## The task:
Copy the listing exactly as given. Omit every picture.

## Supplied data:
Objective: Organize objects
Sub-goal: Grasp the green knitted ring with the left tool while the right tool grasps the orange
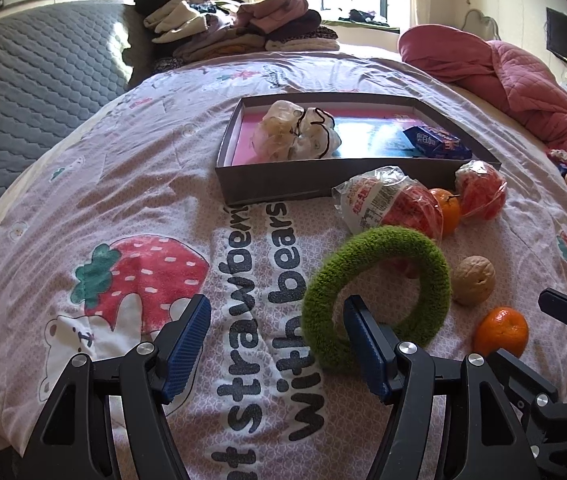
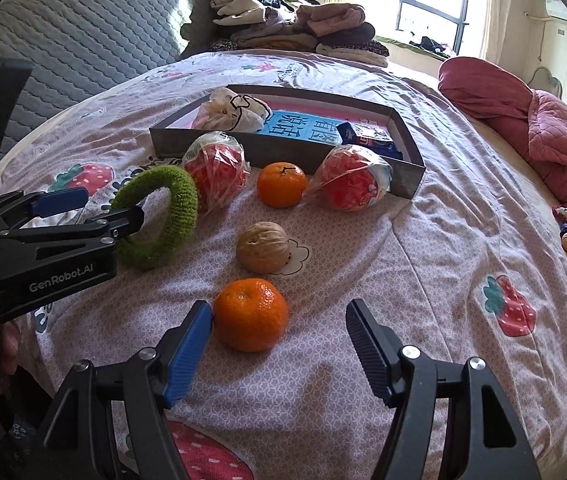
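A shallow grey box lies on the bed, holding a white bag and a blue packet. In front of it lie two wrapped red snacks, two oranges, a walnut and a green fuzzy ring. My left gripper is open; its right finger reaches through the ring, which hangs on it. My right gripper is open, the near orange just beyond its left finger.
The bedspread has a strawberry and bear print. Folded clothes are piled at the far end. A pink quilt is bunched on the right. A grey padded headboard stands on the left.
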`<move>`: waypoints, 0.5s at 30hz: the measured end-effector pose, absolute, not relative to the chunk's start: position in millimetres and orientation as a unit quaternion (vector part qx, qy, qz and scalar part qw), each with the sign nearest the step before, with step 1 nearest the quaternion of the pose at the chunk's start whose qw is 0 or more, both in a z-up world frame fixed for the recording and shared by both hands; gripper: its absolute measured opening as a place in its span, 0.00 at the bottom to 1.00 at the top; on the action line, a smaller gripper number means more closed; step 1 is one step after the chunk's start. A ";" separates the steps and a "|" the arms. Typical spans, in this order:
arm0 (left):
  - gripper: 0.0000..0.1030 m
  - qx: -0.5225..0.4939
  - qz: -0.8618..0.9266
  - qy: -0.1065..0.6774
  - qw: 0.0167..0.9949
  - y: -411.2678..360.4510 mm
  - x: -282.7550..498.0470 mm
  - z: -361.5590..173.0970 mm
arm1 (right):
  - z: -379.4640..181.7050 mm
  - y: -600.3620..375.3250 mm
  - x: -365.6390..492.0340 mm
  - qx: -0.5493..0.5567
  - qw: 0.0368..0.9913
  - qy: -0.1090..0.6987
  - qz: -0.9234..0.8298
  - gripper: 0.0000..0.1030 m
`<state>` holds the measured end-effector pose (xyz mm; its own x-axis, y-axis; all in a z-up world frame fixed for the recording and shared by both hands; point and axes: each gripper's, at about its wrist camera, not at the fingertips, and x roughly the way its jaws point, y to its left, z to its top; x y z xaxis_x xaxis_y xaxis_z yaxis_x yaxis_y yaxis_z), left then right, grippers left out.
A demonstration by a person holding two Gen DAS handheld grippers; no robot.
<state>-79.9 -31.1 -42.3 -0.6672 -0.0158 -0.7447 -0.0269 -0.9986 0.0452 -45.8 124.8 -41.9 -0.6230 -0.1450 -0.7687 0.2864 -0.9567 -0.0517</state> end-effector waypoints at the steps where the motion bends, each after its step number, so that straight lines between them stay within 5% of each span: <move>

## Exercise solution:
Objective: Organize objects
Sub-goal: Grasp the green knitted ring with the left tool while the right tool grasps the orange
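A shallow grey box lies on the bed, holding a white bag and a blue packet. In front of it lie two wrapped red snacks, two oranges, a walnut and a green fuzzy ring. My left gripper is open; its right finger reaches through the ring, which hangs on it. My right gripper is open, the near orange just beyond its left finger.
The bedspread has a strawberry and bear print. Folded clothes are piled at the far end. A pink quilt is bunched on the right. A grey padded headboard stands on the left.
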`<move>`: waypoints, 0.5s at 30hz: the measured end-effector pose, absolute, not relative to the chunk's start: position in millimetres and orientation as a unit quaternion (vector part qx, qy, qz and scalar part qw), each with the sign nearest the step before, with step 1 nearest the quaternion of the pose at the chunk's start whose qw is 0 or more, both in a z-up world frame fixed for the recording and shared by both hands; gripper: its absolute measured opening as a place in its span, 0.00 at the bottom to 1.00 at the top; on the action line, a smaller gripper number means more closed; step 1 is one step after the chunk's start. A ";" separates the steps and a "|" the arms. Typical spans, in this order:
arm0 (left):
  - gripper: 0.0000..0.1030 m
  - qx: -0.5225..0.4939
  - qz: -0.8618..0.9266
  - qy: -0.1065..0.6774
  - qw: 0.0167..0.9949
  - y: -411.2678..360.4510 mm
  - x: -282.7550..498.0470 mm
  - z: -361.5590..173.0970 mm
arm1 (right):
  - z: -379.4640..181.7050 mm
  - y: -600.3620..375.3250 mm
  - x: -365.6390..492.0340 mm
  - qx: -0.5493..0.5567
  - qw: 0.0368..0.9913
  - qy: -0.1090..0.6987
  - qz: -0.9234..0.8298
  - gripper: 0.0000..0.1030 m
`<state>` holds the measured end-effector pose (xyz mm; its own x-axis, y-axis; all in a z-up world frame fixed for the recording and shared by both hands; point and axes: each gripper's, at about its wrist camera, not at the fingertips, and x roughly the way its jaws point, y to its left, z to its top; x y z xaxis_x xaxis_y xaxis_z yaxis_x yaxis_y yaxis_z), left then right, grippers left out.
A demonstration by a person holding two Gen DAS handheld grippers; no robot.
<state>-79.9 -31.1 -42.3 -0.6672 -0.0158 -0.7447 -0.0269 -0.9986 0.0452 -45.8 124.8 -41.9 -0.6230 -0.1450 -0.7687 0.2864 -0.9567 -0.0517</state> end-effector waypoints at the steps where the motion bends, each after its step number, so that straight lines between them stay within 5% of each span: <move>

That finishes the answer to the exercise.